Assigned task: After locating the line that contains "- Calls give" in the data below, set down exactly that line and each one after it through the line that contains "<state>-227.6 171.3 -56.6", and nothing more.

-----

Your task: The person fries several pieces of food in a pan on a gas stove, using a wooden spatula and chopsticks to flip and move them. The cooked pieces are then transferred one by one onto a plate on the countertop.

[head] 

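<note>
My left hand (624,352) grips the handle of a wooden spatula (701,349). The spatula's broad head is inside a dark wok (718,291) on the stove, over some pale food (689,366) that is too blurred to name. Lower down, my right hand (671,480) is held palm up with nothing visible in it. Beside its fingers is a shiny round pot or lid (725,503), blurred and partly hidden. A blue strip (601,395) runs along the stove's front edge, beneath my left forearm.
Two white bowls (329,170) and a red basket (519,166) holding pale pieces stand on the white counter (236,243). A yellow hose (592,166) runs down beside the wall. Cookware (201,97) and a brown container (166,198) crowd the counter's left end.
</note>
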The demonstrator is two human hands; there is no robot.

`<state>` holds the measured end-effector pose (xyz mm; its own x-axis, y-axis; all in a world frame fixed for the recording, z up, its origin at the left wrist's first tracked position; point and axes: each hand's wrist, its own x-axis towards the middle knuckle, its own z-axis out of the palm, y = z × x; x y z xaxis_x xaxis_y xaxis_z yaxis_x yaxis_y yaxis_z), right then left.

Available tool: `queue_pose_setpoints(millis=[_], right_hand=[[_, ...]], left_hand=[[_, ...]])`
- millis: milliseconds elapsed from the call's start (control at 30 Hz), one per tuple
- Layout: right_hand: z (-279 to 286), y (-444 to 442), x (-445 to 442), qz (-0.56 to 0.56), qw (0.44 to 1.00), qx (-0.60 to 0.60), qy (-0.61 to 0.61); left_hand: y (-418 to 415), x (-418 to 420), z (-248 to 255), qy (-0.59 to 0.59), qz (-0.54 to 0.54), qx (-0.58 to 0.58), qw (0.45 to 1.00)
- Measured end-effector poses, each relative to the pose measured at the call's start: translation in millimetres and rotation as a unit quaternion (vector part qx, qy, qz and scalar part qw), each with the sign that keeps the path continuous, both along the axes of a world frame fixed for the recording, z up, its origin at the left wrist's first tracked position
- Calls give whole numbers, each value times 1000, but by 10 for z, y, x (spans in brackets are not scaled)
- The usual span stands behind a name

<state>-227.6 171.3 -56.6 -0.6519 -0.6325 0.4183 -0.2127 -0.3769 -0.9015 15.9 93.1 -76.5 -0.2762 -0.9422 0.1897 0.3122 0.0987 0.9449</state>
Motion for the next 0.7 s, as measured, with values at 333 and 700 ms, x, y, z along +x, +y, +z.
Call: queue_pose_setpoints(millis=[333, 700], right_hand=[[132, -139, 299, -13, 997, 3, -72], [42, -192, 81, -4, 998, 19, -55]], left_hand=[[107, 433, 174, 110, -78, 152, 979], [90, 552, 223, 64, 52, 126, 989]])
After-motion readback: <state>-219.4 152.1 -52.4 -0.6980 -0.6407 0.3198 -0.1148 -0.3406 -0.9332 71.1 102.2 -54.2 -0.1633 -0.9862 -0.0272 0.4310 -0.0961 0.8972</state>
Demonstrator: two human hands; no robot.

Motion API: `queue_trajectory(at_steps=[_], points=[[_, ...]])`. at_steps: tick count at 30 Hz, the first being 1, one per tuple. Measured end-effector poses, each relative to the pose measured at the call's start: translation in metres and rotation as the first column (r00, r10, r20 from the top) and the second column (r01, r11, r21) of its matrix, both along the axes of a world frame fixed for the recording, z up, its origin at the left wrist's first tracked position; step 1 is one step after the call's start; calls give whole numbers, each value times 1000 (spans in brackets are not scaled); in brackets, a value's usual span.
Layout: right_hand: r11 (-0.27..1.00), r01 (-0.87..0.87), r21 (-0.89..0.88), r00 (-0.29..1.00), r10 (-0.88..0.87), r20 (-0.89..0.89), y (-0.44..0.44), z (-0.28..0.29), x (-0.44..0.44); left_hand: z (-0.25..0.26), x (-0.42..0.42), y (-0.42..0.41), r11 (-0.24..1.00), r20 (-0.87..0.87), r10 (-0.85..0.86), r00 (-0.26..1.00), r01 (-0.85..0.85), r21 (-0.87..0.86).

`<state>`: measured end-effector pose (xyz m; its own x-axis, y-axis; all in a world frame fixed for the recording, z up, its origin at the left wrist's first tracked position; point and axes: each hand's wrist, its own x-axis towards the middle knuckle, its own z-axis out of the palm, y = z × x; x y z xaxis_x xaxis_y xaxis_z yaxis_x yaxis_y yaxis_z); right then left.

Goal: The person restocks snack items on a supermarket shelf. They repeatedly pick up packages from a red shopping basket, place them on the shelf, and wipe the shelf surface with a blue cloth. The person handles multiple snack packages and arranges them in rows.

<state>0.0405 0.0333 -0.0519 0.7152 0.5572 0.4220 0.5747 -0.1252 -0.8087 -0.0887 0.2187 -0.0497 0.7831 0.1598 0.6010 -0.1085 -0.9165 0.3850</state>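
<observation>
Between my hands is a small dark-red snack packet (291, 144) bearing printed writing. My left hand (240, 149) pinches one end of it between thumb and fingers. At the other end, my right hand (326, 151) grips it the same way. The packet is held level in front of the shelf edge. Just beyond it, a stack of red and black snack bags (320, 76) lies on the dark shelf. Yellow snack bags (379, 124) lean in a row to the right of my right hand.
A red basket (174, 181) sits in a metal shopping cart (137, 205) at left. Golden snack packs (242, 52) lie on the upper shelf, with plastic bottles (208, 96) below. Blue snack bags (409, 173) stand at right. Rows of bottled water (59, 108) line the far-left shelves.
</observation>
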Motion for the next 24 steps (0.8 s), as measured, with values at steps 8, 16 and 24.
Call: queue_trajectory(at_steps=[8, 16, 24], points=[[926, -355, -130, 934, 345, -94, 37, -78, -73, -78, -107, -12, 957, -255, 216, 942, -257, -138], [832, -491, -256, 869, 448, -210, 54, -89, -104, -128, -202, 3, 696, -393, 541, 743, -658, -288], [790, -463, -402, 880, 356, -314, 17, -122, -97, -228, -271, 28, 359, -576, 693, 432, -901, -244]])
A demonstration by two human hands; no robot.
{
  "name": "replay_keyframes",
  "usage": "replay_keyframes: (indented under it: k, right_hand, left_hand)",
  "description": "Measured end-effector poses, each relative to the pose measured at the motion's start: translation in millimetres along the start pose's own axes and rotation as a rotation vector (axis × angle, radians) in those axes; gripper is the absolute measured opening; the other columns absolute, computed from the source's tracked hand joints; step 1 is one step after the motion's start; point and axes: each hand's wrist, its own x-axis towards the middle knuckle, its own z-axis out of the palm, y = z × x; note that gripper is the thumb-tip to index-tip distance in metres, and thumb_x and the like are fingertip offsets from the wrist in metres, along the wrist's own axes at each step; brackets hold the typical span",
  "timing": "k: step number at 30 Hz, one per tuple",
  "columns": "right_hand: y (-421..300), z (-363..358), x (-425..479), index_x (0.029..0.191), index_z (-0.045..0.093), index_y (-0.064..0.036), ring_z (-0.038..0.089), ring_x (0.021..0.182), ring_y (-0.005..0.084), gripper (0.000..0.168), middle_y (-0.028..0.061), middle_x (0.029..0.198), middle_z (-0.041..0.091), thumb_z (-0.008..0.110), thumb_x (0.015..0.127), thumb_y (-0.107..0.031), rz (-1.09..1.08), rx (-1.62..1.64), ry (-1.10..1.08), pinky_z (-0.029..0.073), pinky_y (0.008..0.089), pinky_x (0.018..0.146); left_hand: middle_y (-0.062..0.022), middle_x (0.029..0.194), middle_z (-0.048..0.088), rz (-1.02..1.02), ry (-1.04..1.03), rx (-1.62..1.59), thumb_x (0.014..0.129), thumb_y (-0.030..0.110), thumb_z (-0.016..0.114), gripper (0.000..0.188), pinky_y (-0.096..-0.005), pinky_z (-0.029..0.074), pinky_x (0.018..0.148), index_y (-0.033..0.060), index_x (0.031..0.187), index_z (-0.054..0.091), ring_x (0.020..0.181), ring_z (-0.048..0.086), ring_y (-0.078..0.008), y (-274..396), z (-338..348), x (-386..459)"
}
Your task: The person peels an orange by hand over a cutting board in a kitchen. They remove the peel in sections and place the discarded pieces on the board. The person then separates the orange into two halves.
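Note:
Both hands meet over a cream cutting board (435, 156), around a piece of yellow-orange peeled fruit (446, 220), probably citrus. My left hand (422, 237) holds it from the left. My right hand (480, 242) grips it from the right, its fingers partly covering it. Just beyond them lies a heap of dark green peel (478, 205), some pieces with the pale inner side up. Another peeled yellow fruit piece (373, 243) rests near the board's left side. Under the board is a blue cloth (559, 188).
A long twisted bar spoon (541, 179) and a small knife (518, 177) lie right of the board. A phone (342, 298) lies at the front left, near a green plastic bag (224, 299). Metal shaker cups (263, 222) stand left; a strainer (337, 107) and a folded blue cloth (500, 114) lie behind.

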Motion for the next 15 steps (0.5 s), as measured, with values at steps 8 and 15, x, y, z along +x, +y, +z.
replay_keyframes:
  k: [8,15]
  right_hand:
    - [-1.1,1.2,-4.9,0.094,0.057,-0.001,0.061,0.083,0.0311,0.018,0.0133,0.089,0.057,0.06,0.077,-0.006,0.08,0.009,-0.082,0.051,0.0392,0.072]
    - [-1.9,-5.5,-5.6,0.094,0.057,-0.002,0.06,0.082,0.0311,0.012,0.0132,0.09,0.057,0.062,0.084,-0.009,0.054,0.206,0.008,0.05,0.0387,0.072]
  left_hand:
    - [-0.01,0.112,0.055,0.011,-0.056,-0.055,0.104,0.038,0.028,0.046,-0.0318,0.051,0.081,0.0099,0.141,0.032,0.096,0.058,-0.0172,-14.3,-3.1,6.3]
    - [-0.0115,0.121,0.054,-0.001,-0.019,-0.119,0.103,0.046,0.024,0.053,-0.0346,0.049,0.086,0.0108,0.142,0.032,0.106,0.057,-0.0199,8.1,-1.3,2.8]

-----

Written response:
- Calls give whole numbers, each value times 1000, but by 10 for z, y, x (spans in brackets are not scaled)
- The usual span stands behind a name

<state>-227.6 171.3 -56.6 -0.6519 -0.6325 0.4183 -0.2127 -0.3769 -0.9015 15.9 93.1 -76.5 -0.2762 -0.9422 0.1897 0.3122 0.0987 0.9449</state>

This answer has no further content.